Uri Hasson: opening the black box of the brain

Written by
Allison Gasparini
Nov. 1, 2024

In May 2024, a team of researchers from the University of California, San Diego, reported that in a series of Turing tests, people could not distinguish the large language model GPT-4 from a human being. The year before, a Stanford-based group of researchers had GPT-4 take the bar exam – and the artificial intelligence passed. GPT-4 has passed medical board residency exams, written articles online, and written useful code. The list goes on. So, the question becomes: Are AI models processing natural language in a way similar to the human brain, or are they processing language in entirely different ways?

“That’s a concrete question that we want to answer,” said Uri Hasson, professor of psychology and neuroscience at Princeton University. “It’s really important to know.”

As a neuroscientist, Hasson is working on opening up the “black box” of the human brain – the black box being a reference to any systems that operate in ways that aren’t visible to or understood by us. The same metaphor of the black box can also apply to the inner workings of large language models. If these increasingly sophisticated language models like ChatGPT indeed operate similarly to the human brain, then studying and understanding them will help researchers reach their goal of understanding human language processing as well. 

“When we open the black box of the model and the black box of the brain, we see a lot of similarities and a lot of differences,” said Hasson. His research indicates both systems rely on similar computational principles, though the way these principles are implemented within each black box is drastically different. 

A similar objective

On Oct. 22, Hasson gave a seminar at the Center for Statistics and Machine Learning as a part of the center’s ongoing Lunchtime Faculty Seminar series. In his talk, Hasson expounded upon some of the key similarities between large language models and the human brain.

Machine learning models such as ChatGPT learn to generate text by predicting what the next word in a given sequence will be. Hasson's lab found that similar to language models, the human brain is also engaged in constantly predicting what the next word will be when listening to another person talk. “This indicates that the human brain is engaged in optimization of an objective which is very similar to the objective we optimize when we train language models,” explained Hasson. 

At the same time, there are also key differences between AI and people. A large language model learns by “reading” information taken from around the entirety of the internet – billions of words. A singular person, Hasson pointed out, could never read all books and posts on the internet. 
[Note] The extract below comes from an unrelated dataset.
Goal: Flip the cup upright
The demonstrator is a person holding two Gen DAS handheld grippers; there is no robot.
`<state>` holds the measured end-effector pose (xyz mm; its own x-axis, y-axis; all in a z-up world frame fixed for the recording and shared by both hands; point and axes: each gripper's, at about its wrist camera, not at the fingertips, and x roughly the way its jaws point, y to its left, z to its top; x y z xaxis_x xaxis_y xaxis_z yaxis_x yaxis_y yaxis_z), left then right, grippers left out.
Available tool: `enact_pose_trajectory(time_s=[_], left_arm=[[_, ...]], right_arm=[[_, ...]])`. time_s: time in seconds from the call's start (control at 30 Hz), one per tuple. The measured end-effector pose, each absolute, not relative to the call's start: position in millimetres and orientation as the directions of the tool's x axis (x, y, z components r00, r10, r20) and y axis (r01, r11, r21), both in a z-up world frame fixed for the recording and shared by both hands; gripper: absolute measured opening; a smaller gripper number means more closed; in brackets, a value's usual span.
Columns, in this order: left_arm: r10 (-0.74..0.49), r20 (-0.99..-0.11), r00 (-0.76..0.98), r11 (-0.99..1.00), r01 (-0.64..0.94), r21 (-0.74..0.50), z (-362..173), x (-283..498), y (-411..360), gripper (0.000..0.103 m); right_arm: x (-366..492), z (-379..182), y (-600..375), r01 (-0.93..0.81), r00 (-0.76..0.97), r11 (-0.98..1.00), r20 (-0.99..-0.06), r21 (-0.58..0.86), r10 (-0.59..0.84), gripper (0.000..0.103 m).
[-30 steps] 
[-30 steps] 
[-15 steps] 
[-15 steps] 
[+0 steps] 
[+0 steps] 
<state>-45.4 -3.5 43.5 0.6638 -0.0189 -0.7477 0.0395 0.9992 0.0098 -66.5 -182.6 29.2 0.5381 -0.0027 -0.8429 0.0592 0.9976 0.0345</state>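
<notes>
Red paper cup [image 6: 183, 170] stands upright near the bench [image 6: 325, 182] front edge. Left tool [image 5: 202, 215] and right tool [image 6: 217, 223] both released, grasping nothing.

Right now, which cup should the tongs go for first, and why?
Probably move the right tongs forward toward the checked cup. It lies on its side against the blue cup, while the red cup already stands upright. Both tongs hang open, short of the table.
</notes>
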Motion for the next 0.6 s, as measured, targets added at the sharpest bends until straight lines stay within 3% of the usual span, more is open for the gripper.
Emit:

For a more realistic comparison between the model and humans, Hasson is a part of a research team which feeds a neural network with human-centered naturalistic data. “We are conducting a project, called the First 1,000 Days Project, that monitors how babies learn to see and speak by recording their lives at home for 12 hours a day over 1,000 days, from birth until they are three years old,” said Hasson. The researchers aim to train models that will learn to speak like a baby using each baby's inputs rather than data retrieved from the internet.

Hasson said that the field is reaching a point where researchers are finally starting to gain a mechanistic understanding of how the brain develops and learns language in real-world contexts. “Only a few years ago, I wasn’t sure we would ever be able to understand how the brain processes language during our lifetimes,” he said. “Now I’m thinking we will have real progress, which is exciting.”